● Problem statement
Would you reproduce exactly the lines below from the one holding "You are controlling" through the one holding "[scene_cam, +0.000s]", inclusive, and no others?

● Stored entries
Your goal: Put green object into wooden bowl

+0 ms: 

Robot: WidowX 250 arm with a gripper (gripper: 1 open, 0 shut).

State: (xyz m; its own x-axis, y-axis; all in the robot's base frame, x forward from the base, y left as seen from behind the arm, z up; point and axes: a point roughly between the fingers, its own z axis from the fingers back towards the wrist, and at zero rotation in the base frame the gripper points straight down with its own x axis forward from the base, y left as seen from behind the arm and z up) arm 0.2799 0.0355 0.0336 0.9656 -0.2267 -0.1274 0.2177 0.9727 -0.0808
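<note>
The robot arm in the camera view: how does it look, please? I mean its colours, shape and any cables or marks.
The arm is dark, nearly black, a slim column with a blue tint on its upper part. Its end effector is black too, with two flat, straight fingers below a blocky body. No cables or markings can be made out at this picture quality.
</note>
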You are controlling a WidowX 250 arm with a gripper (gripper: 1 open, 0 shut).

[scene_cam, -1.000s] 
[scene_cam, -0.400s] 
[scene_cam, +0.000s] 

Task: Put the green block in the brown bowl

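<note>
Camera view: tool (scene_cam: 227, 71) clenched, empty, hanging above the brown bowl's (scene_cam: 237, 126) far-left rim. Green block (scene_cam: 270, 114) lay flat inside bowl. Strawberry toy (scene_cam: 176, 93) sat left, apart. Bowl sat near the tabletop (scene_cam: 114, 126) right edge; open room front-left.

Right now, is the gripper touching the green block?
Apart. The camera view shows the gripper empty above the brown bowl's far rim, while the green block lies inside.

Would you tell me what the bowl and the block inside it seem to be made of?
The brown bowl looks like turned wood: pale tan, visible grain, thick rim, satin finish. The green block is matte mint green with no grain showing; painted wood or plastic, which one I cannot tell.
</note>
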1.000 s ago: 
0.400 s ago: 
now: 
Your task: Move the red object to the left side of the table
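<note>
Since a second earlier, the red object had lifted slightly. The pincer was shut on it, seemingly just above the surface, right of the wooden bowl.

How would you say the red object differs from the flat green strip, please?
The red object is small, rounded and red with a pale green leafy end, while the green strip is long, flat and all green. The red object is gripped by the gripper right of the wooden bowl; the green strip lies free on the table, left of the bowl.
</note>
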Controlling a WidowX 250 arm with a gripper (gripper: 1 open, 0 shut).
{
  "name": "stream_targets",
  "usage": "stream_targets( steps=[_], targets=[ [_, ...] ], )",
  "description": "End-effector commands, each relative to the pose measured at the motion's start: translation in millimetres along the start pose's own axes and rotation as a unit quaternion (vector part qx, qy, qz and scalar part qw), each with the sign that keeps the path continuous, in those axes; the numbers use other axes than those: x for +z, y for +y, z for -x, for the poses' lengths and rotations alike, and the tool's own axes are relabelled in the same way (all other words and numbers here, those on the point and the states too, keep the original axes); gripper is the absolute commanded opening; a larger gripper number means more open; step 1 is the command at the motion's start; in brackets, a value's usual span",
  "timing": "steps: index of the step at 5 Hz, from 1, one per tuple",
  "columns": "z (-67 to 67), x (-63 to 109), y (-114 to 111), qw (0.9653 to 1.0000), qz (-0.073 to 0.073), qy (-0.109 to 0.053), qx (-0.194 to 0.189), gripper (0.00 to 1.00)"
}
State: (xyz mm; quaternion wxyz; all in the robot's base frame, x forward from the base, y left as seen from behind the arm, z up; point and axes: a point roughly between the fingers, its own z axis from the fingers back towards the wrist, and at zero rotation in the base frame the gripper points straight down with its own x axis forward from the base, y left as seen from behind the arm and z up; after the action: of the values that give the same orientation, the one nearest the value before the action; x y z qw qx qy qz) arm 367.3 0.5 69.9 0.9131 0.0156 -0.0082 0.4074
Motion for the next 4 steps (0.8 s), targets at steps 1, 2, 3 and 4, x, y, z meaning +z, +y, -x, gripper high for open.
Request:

● Reply
You are controlling a WidowX 250 arm with a gripper (gripper: 1 open, 0 shut).

[scene_cam, -1.000s] 
[scene_cam, -0.400s] 
[scene_cam, +0.000s] 

The generated output is now complete.